Nous sommes à Roscoff plus précisément, puisque c’est là que tu as décidé de te retirer après une vie professionnelle intense. Il fait beau, comme toujours en Bretagne depuis une dizaine d'années.Et l’on aperçoit au loin la petite île de Batz, paradis des oiseaux comme des poissons.

Toi qui a été passionnée par les datas dès le début de ce siècle, tu as porté de nombreuses initiatives qui, aujourd’hui, en 2040, semblent comme des évidences. Pourtant… derrière ces 4 lettres, D A T A, qui veut dire "chose donnée" en latin, quel monde ! Celui des données justement. Celles que nous engendrons à travers nos activités connectées. Celles que nous libérons aussi, que l'on soit un individu, une institution publique ou une entreprise privée.
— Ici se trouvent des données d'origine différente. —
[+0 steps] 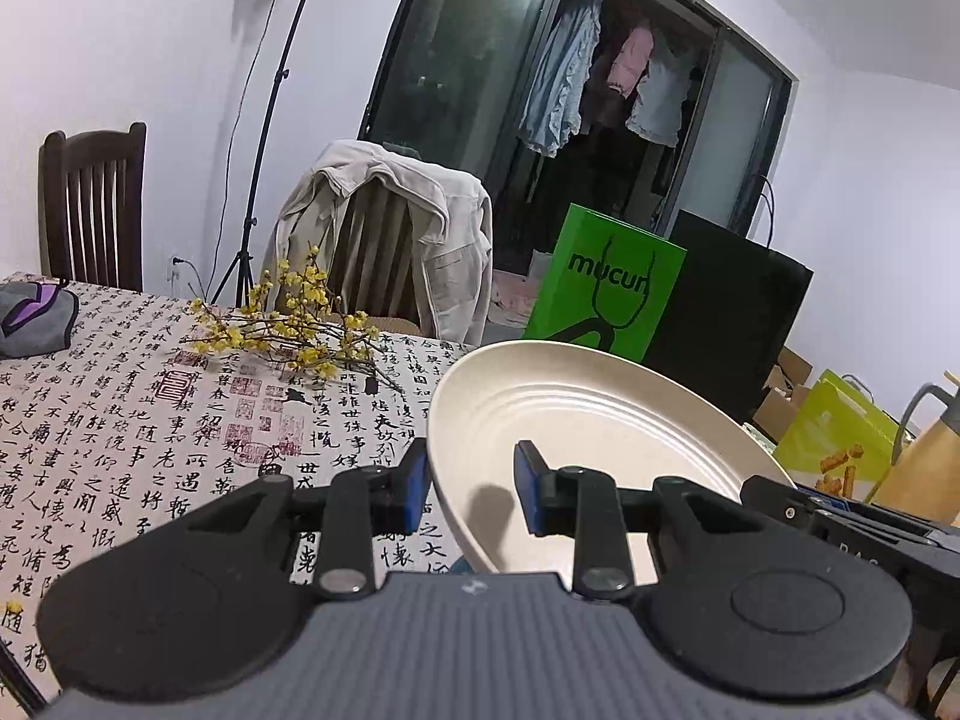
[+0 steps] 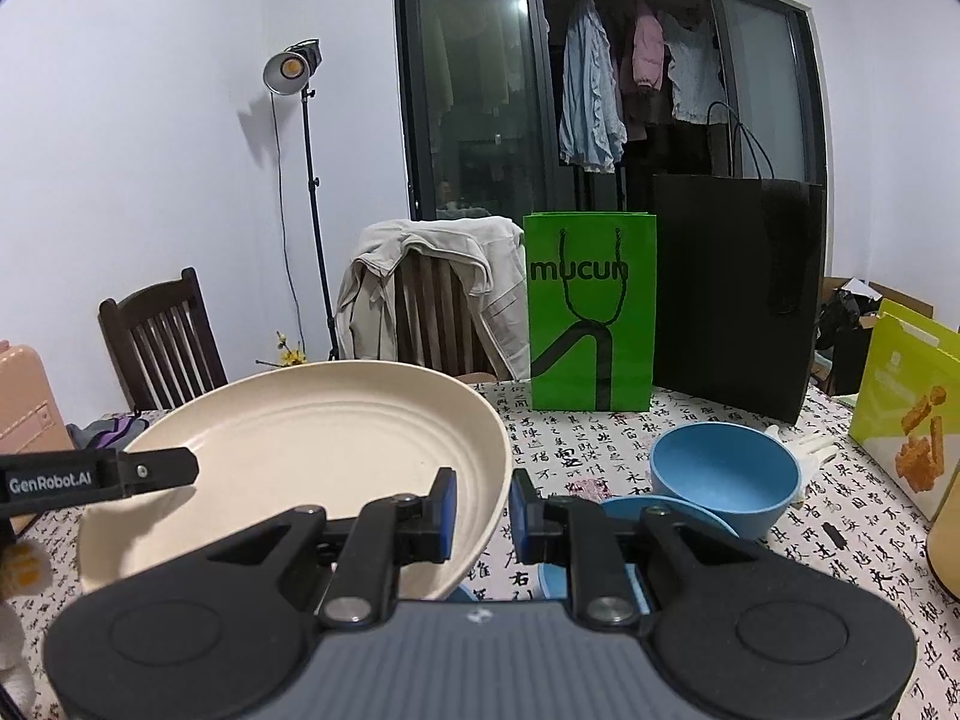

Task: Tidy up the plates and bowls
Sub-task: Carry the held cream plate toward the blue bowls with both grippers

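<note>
Gripping cream plate (image 2: 312, 450) rims | left tool (image 1: 471, 495), right tool (image 2: 483, 516) clenched | both angled down

We read "mucun" in dark lettering on the bright green paper carrier bag (image 2: 589, 312). "GenRobot.AI" stands in white on the black left gripper's (image 2: 99, 477) finger. The white tablecloth (image 1: 150, 432) bears black Chinese calligraphy and red seals, which we cannot decipher.
</note>
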Motion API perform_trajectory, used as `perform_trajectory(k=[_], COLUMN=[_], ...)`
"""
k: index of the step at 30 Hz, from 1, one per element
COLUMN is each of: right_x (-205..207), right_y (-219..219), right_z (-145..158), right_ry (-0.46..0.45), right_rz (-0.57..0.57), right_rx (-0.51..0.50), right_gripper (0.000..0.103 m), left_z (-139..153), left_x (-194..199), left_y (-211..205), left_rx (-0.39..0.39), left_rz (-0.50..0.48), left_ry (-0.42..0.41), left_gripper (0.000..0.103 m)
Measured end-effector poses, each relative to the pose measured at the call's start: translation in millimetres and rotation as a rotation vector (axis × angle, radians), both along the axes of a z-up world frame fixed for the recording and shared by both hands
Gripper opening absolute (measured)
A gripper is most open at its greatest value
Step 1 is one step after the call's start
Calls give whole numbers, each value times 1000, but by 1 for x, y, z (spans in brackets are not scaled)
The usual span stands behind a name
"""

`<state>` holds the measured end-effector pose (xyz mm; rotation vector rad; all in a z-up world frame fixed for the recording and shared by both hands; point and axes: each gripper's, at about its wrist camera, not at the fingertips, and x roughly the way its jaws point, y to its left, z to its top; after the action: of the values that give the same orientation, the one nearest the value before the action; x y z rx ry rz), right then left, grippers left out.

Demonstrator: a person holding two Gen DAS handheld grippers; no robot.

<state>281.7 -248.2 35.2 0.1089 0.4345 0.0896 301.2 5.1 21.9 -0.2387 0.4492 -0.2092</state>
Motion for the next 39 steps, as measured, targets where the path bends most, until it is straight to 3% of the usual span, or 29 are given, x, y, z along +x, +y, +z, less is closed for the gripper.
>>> perform_trajectory(k=[21, 39], right_x=[-36, -72], right_y=[-17, -20], right_z=[-11, -20], right_ry=[-21, -80], right_rz=[-10, -45], right_rx=[62, 36], right_gripper=[18, 18], left_z=[-7, -26], left_x=[-44, -64], left_y=[-12, -17], left_rx=[22, -28], left_rz=[-9, -33], left_ry=[-44, -37], left_gripper=[30, 30])
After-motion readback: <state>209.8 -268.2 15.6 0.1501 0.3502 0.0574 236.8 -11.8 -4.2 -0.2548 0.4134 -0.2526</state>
Pionnière, tu as cherché à faire comprendre que ces données n'étaient pas uniquement des flux qui nous dépassaient, qui ne concernaient que des experts. Mais bien au contraire, qu’il s’agissait de biens communs, de constructions sociales et politiques, de véritables leviers pour mieux comprendre le monde et agir dessus. Il a fallu donc se réapproprier ces datas. Les déconstruire pour mieux les comprendre. Les remettre dans les mains des citoyens… C'était véritablement l'or noir, le carburant des algorithmes qui décidaient de nombreux aspects de nos vies. Dans tous ses recoins.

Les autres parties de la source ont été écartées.